§ What this task involves
Where does the word "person" appear in the entries below? Copy each line that holds it.

§ Records to process
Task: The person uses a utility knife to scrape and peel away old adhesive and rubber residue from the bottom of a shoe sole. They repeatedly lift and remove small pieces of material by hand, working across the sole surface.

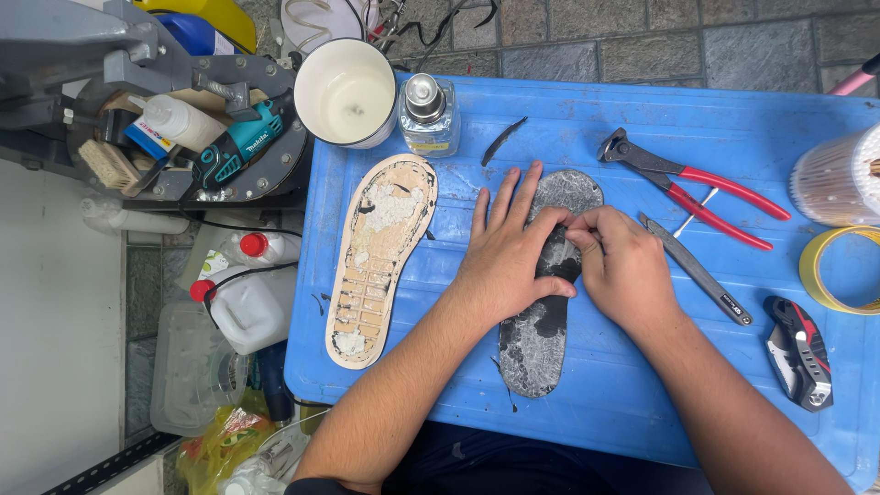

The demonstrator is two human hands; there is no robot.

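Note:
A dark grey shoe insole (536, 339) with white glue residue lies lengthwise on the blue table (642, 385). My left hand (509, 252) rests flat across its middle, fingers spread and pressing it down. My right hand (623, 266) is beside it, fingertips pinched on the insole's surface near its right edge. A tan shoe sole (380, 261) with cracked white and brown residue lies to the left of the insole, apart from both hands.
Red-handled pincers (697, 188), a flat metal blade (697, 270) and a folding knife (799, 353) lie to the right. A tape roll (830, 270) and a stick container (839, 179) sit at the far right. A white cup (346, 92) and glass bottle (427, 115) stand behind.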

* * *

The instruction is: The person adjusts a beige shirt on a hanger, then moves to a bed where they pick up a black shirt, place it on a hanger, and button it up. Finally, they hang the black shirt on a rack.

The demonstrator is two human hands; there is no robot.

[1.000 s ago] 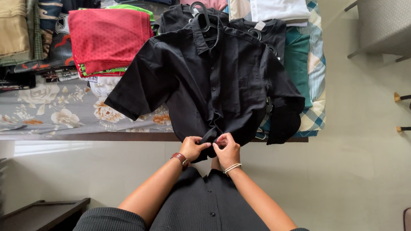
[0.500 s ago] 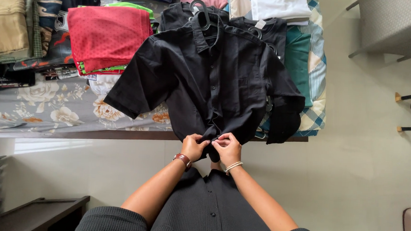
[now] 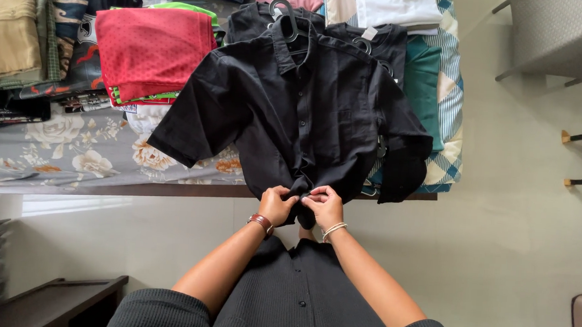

§ Reply
Task: The person uses a utility knife to scrape and peel away old adhesive and rubber residue from the bottom of a shoe sole. They repeatedly lift and remove small pieces of material by hand, working across the sole surface.
The instruction is: The person adjusts a beige shirt on a hanger, then moves to a bed where they pick up a black shirt, place it on a hanger, and button it up. Finally, they hang the black shirt on a rack.

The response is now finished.